Medtech Companies Expand US Production To Meet Increased Demand

These expansions include millions of dollars to increase domestic manufacturing by adding new facilities and increasing capacity at existing facilities. In other news: Regeneron gets FDA green light on blood cancer drug; FDA issues alert about Abiomed blood pump controller; and more.

Modern Healthcare: Medtech Companies Boosting Production To Meet Demand

Major medtech companies are expanding their U.S. manufacturing presence, investing millions — and in one case, billions — of dollars to boost capacity by adding facilities and expanding existing ones. Companies say they have seen increased demand for their products. Tariffs imposed by the Trump administration, along with the threat of tougher tariffs tied to a July 9 deadline, also may be a factor, although none of the companies have said so.

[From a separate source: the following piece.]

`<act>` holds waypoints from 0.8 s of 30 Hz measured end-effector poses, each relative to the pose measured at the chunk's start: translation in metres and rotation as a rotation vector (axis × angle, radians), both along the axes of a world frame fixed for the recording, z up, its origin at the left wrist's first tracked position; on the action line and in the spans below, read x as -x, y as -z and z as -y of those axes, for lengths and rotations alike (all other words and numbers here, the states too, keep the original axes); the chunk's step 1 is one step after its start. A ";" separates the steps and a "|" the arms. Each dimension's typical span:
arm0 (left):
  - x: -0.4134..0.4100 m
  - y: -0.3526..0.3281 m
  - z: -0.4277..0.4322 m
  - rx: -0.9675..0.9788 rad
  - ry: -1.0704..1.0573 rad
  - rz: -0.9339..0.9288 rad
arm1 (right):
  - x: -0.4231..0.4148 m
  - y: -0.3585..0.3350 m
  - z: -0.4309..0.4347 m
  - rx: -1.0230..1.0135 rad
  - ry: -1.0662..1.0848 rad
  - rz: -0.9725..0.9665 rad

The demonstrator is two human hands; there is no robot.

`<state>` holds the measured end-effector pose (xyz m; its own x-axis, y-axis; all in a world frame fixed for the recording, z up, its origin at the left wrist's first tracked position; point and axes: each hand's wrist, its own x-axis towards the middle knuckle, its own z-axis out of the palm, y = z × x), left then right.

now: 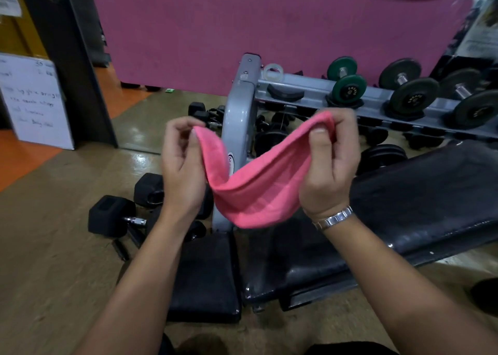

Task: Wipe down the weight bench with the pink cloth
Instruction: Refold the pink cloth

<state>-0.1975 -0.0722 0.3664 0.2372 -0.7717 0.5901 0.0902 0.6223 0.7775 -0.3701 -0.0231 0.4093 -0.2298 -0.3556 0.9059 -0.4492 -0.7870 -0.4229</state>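
The pink cloth (258, 184) hangs in a sagging loop in the air between my two hands. My left hand (183, 166) pinches its left top corner. My right hand (330, 166), with a silver watch on the wrist, pinches the right top corner. Below and to the right lies the black padded weight bench (420, 203), its long back pad slanting up to the right and a smaller black seat pad (207, 276) lying under my forearms. The cloth is held above the bench and does not touch it.
A grey dumbbell rack (242, 112) stands right behind the cloth, with green and black dumbbells (347, 87) on its shelf. Black hex dumbbells (113, 215) lie on the floor to the left. A whiteboard (35, 101) leans at far left. A pink wall (269, 25) stands behind.
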 end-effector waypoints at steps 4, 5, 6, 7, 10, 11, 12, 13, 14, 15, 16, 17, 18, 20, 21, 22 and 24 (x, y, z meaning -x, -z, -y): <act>0.025 -0.010 -0.005 -0.169 0.406 -0.139 | -0.014 -0.002 0.006 -0.205 -0.180 -0.084; 0.031 -0.010 -0.007 -0.207 0.499 -0.188 | -0.015 0.000 0.007 -0.251 -0.196 -0.100; 0.037 -0.009 -0.010 -0.244 0.574 -0.239 | -0.016 0.003 0.009 -0.288 -0.195 -0.114; 0.041 -0.007 -0.010 -0.276 0.629 -0.287 | -0.016 0.006 0.010 -0.316 -0.183 -0.126; 0.049 -0.003 -0.010 -0.332 0.711 -0.394 | -0.012 0.015 0.014 -0.377 -0.114 -0.132; 0.050 -0.001 -0.010 -0.337 0.712 -0.400 | -0.009 0.018 0.016 -0.387 -0.081 -0.127; 0.051 0.000 -0.009 -0.336 0.704 -0.392 | -0.007 0.021 0.018 -0.392 -0.045 -0.118; 0.051 0.001 -0.009 -0.331 0.703 -0.380 | -0.004 0.023 0.020 -0.394 -0.009 -0.103; 0.051 0.001 -0.009 -0.328 0.711 -0.366 | -0.002 0.025 0.021 -0.396 0.021 -0.084; 0.051 0.002 -0.009 -0.326 0.724 -0.346 | 0.001 0.027 0.022 -0.397 0.043 -0.064; 0.051 0.002 -0.009 -0.323 0.717 -0.313 | 0.003 0.030 0.023 -0.402 0.053 -0.047; 0.051 0.003 -0.008 -0.315 0.684 -0.268 | 0.004 0.032 0.024 -0.413 0.056 -0.029; 0.050 0.004 -0.005 -0.299 0.632 -0.215 | 0.006 0.034 0.026 -0.427 0.058 -0.010; 0.047 0.006 -0.001 -0.244 0.527 -0.123 | 0.009 0.037 0.029 -0.431 0.074 0.011; 0.044 0.007 0.002 -0.211 0.483 -0.078 | 0.010 0.037 0.031 -0.431 0.079 0.008; 0.042 0.007 0.003 -0.179 0.439 -0.030 | 0.011 0.036 0.033 -0.438 0.071 0.004; 0.039 0.007 0.006 -0.137 0.365 0.044 | 0.011 0.036 0.034 -0.472 0.010 0.004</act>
<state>-0.2366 -0.0783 0.3591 -0.0910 -0.8728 0.4795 0.2509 0.4459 0.8592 -0.3807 -0.0574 0.3735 -0.2383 -0.7265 0.6446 -0.4531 -0.5038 -0.7354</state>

Expanding domestic production also could offset any product shortages. (Dubinsky, 7/2)

The Wall Street Journal: Regeneron Gets Accelerated FDA OK Of Lynozyfic For Blood Cancer Treatment

Regeneron Pharmaceuticals has won Food and Drug Administration accelerated approval of its Lynozyfic treatment for certain patients with the blood cancer multiple myeloma. Regeneron on Wednesday said the FDA green light covers Lynozyfic in adults with relapsed or refractory multiple myeloma who have received at least four prior lines of therapy, including a proteasome inhibitor, an immunomodulatory agent and an anti-CD38 monoclonal antibody. (Kellaher, 7/2)

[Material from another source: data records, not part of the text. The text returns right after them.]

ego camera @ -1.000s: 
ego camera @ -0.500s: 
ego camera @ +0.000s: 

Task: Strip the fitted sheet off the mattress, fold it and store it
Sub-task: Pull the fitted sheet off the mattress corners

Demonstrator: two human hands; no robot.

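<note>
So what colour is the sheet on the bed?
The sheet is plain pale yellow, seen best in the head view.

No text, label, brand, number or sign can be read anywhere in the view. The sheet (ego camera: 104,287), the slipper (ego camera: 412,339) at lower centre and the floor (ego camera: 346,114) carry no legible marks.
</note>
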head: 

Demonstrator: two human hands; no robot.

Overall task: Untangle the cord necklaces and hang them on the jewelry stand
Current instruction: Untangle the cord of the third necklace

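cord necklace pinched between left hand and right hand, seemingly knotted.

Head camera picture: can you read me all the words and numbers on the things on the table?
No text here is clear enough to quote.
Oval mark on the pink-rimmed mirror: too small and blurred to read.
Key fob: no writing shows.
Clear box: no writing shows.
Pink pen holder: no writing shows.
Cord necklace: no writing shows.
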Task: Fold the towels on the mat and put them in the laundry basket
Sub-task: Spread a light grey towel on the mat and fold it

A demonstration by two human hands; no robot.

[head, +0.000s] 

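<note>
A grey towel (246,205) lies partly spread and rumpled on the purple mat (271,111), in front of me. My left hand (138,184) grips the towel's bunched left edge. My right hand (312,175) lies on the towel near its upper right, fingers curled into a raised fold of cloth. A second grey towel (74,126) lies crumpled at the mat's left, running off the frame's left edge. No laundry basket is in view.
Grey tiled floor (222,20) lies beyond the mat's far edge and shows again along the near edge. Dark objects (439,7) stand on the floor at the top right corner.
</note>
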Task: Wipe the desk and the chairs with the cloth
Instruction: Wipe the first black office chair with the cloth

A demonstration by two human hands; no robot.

Becker's Hospital Review: FDA Flags Blood Pump Controller Issue Linked To 3 Deaths

The FDA has issued an alert about a potentially high-risk issue involving Abiomed’s Automated Impella Controller, which is used with the company’s blood pump systems. Abiomed, now part of Johnson & Johnson Medtech, notified customers June 23 with updated instructions for use and urgent recommendations, including having a backup AIC console on hand in the event of a device failure, according to a July 1 news release from the agency. (Murphy, 7/2)

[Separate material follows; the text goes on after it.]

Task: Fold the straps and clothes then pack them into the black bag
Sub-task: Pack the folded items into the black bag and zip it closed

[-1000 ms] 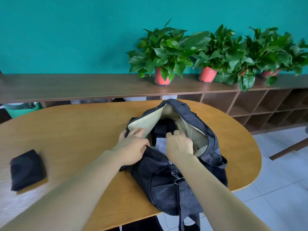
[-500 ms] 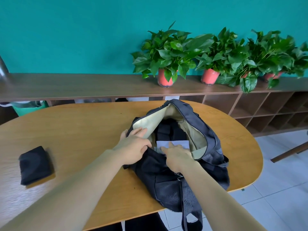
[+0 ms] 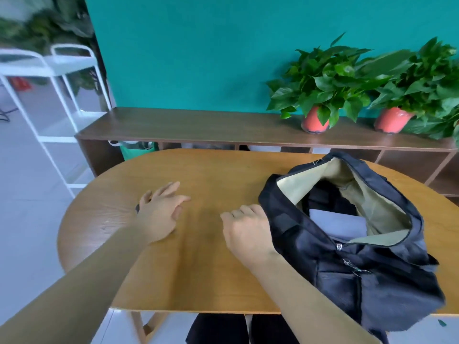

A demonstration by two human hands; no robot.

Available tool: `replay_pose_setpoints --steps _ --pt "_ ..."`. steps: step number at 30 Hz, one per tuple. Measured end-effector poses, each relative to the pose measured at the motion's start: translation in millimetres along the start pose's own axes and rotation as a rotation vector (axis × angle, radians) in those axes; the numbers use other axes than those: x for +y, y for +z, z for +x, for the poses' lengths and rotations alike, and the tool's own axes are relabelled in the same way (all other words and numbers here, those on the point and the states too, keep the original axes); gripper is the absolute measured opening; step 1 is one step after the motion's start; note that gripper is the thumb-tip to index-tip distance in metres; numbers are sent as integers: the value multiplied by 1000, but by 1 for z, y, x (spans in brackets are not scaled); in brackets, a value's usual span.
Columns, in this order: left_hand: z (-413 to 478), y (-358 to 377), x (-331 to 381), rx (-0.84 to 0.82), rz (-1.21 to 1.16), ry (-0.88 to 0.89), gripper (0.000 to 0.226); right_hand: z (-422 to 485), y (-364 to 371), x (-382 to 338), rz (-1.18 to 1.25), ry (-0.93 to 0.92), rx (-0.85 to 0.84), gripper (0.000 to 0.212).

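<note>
The black bag (image 3: pixel 347 269) lies open on the right of the wooden table (image 3: pixel 211 269), showing its beige lining. Inside are a pale folded cloth (image 3: pixel 337 225) and dark folded items (image 3: pixel 323 197) behind it. My right hand (image 3: pixel 246 229) hangs just left of the bag's edge, fingers loosely curled, holding nothing. My left hand (image 3: pixel 159 212) is further left, low over the table, with its fingers spread. A small dark bit (image 3: pixel 137 208) shows at its left edge; what it is cannot be told.
A long brown sideboard (image 3: pixel 198 125) runs behind the table, with potted plants (image 3: pixel 320 95) in red pots on its right part. A white metal rack (image 3: pixel 57 95) stands at the far left. A green bag (image 3: pixel 139 150) sits under the sideboard.
The view has swung left. My right hand has come out of the bag's opening. My left hand has let go of the bag's rim and moved left over the table.
</note>
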State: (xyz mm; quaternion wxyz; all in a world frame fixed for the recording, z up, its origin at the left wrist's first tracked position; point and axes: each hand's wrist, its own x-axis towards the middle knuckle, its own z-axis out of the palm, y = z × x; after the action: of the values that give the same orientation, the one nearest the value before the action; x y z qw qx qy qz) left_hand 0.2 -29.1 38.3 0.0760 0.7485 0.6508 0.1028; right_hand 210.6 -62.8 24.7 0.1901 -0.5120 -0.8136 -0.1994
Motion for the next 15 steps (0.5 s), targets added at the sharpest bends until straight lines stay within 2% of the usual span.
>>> replay_pose_setpoints --steps 4,7,10,15 --pt "-25 4 -54 -1 24 -132 39 29 26 -51 95 17 -178 26" --pt "-36 9 -74 -38 19 -168 42 51 37 -76 128 18 -244 18" --pt "-40 15 -89 -62 36 -178 45 69 46 -95 157 44 -343 30" --pt "-45 32 -103 -88 27 -182 46 87 75 -126 366 332 -549 38"
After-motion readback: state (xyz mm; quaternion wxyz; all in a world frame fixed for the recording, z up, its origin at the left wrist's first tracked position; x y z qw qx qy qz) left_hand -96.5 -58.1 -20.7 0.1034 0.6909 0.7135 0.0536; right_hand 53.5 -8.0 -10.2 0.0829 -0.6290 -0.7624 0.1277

MedPage Today: Nerve-Illuminating Agent Shows Early Promise For Reducing Surgical Morbidity

A nerve-illuminating agent to minimize surgical risk passed an early test by achieving sustained fluorescence of the obturator nerve without safety concerns in patients undergoing robotic-assisted prostatectomy. (Bankhead, 7/2)

Bloomberg: Sperm Freezing Startups Like Legacy And Fellow Take Samples By Mail

Last summer, Alexander McKinnon was always feeling tired. “I would lie on the couch at 2 in the afternoon and fall asleep,” he says. ... By September his doctor had run a blood test and found his “super fatigue” was tied to low levels of testosterone. McKinnon was prescribed steroids to boost his energy. The trade-off was that the injections would severely reduce his sperm count. McKinnon, 32, and his wife weren’t ready to start a family, but they didn’t want to risk their ability to do so in the future. “That’s when I froze my sperm,” he says. (Popescu, 7/2)

Also —

The New York Times: 454 Hints That A Chatbot Wrote Part Of A Biomedical Researcher’s Paper

Scientists know it is happening, even if they don’t do it themselves. Some of their peers are using chatbots, like ChatGPT, to write all or part of their papers. In a paper published Wednesday in the journal Science Advances, Dmitry Kobak of the University of Tübingen and his colleagues report that they found a way to track how often researchers are using artificial intelligence chatbots to write the abstracts of their papers. The A.I. tools, they say, tend to use certain words — like “delves,” “crucial,” “potential,” “significant” and “important” — far more often than human authors do. (Kolata, 7/2)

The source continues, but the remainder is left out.